Although I don’t recall the details, I have fond memories of playing the first game back in the days when the current generation of consoles were mere infants. The Darkness was a dark (duh), superbly violent first person shooter based on a comic book that I had never laid eyes upon. Its story centered around Jackie Estacado, a then-18-year old mafioso who never really came across as being as young as portrayed. It was probably the most violent game of its time, with only the likes of Manhunt from Rockstar holding a candle to it. I remember it being so dark I had to pump the brightness up to angelic levels just to see what the hell was going on in this very intriguing Mafia thriller.

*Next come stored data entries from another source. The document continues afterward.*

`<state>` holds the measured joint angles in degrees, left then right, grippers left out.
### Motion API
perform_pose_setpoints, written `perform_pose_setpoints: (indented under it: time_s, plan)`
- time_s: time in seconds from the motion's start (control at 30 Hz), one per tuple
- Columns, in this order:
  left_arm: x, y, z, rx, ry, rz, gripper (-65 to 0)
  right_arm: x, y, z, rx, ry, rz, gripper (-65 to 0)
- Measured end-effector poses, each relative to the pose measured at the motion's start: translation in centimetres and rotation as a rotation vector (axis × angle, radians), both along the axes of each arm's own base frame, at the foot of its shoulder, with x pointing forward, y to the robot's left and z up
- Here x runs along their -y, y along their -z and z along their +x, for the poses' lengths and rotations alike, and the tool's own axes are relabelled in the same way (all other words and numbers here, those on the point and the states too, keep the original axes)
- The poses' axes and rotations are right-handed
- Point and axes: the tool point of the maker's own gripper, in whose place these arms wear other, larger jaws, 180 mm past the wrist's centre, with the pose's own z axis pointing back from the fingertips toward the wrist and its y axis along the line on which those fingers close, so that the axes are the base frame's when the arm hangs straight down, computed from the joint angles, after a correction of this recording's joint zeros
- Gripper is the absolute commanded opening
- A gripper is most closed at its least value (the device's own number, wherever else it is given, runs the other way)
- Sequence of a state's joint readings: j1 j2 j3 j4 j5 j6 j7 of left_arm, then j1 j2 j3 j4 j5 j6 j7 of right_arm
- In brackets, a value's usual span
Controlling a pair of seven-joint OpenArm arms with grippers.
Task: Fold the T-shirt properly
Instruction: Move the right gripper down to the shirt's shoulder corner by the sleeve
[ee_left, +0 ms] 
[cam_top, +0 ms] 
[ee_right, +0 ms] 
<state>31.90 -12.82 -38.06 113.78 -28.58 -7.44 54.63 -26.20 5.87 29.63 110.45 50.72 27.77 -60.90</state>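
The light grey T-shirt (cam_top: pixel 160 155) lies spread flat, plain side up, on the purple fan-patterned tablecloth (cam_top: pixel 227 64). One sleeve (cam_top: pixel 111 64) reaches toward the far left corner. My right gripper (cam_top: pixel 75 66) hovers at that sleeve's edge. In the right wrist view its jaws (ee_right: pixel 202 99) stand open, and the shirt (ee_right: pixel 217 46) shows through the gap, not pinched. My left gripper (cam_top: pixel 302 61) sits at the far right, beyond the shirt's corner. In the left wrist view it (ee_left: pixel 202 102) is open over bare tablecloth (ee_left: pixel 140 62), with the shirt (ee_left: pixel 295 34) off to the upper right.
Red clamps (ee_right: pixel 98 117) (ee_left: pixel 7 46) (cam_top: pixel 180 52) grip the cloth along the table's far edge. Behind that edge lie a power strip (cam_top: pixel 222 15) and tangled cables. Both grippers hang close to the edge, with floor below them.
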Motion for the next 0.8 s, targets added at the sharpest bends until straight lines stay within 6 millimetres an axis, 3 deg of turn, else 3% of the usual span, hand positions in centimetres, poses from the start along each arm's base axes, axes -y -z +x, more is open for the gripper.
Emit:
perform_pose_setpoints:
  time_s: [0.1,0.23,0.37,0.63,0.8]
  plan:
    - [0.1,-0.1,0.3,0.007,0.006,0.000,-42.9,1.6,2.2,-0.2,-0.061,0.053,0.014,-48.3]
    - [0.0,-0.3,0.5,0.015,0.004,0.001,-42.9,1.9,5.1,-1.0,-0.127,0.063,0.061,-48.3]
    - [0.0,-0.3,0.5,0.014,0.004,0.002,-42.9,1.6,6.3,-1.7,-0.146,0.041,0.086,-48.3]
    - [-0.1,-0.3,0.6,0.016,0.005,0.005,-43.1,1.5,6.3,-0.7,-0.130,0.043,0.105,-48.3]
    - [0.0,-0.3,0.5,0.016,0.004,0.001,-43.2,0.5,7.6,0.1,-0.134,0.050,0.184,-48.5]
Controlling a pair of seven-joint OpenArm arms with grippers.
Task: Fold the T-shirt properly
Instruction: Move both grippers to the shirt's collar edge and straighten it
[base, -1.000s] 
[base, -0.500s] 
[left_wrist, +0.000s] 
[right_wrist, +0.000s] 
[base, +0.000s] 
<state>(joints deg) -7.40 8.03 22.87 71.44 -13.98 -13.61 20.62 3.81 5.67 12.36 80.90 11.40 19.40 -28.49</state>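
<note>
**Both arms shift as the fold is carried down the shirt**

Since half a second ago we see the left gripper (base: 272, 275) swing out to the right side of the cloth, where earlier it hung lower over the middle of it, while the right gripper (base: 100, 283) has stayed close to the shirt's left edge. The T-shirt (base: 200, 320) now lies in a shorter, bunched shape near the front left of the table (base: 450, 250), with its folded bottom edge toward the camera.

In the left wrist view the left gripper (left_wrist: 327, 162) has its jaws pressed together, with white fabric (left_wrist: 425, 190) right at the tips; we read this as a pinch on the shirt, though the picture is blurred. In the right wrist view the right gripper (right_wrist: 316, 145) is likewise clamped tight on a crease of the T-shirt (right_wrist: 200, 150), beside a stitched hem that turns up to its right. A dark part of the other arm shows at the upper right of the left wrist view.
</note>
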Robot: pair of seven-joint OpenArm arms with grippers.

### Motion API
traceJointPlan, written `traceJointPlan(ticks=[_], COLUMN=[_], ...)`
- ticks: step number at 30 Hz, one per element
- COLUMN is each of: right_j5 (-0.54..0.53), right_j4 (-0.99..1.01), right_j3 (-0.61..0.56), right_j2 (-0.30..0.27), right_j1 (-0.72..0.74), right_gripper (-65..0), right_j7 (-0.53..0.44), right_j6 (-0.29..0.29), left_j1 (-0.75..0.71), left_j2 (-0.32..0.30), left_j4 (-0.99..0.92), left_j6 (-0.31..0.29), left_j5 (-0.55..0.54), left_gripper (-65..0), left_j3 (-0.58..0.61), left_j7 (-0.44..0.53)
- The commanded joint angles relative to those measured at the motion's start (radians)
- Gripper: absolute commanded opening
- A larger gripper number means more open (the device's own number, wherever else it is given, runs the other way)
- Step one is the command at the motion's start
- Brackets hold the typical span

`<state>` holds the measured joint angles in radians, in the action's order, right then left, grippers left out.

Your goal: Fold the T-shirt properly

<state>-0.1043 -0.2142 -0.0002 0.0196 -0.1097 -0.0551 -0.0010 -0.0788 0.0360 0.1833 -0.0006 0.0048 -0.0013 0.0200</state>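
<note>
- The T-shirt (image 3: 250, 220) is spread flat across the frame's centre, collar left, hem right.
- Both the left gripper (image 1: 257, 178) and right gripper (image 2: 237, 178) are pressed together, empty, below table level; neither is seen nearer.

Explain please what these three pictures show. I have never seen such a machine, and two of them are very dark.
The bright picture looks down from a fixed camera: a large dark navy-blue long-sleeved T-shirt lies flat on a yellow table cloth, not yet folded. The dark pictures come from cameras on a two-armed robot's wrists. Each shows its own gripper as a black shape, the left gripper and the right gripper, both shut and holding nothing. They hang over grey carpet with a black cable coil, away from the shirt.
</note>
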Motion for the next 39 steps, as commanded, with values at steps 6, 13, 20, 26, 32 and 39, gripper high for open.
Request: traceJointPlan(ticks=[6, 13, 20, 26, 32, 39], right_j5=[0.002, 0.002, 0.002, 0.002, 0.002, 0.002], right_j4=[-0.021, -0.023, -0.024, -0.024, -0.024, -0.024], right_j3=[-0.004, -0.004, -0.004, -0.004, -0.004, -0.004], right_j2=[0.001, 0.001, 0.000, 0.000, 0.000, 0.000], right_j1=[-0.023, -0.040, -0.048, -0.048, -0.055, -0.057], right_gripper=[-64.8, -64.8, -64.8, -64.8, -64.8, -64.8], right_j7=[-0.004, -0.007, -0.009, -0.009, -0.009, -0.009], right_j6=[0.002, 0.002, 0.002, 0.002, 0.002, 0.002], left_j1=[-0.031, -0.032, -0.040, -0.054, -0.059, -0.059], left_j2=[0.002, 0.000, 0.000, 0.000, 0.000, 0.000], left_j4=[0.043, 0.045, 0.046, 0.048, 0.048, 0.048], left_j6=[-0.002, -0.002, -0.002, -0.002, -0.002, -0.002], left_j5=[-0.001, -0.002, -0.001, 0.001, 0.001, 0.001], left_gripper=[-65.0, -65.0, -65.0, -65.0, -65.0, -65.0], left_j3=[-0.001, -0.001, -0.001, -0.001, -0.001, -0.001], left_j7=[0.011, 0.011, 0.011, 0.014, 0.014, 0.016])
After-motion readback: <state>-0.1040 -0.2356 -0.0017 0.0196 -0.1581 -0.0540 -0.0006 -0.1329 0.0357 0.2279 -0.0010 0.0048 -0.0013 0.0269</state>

Sadly, at the time of its release the game was already far behind its peers in pretty much every aspect of modern gaming. The graphics, although not bad, were easily trumped by other simultaneous releases. There were problems with the sound, the lip sync animations were shocking, and the controls were just plain troublesome. Also, many people couldn’t stomach the game at all, due to the insane camera motion making them want to relive their lunch.

In many respects, this sequel is nothing at all like the first game, yet exactly the same in others. For a start, graphically speaking, the game is not nearly as dark and gritty as its predecessor, instead taking a more cartoon-y, cel-shaded approach somewhere between the style used in Borderlands and the film A Scanner Darkly. In part, I believe the cel-shaded approach allows for even more graphical violence than before [Ed: Actually, I believe it was to emulate the look of the graphic novel that served as the game’s source material] , but more so to make the game obviously different from the first, as development duties were performed by Digital Extremes instead of Vin Diesel’s company Starbreeze Studios, well-known for Chronicles of Riddick. (Correction – Since writing this I have been informed that I got it slightly wrong, and that Vin Diesel owns Tigon Studios not Starbreeze Studios, but they did collaborate on Chronicles of Riddick)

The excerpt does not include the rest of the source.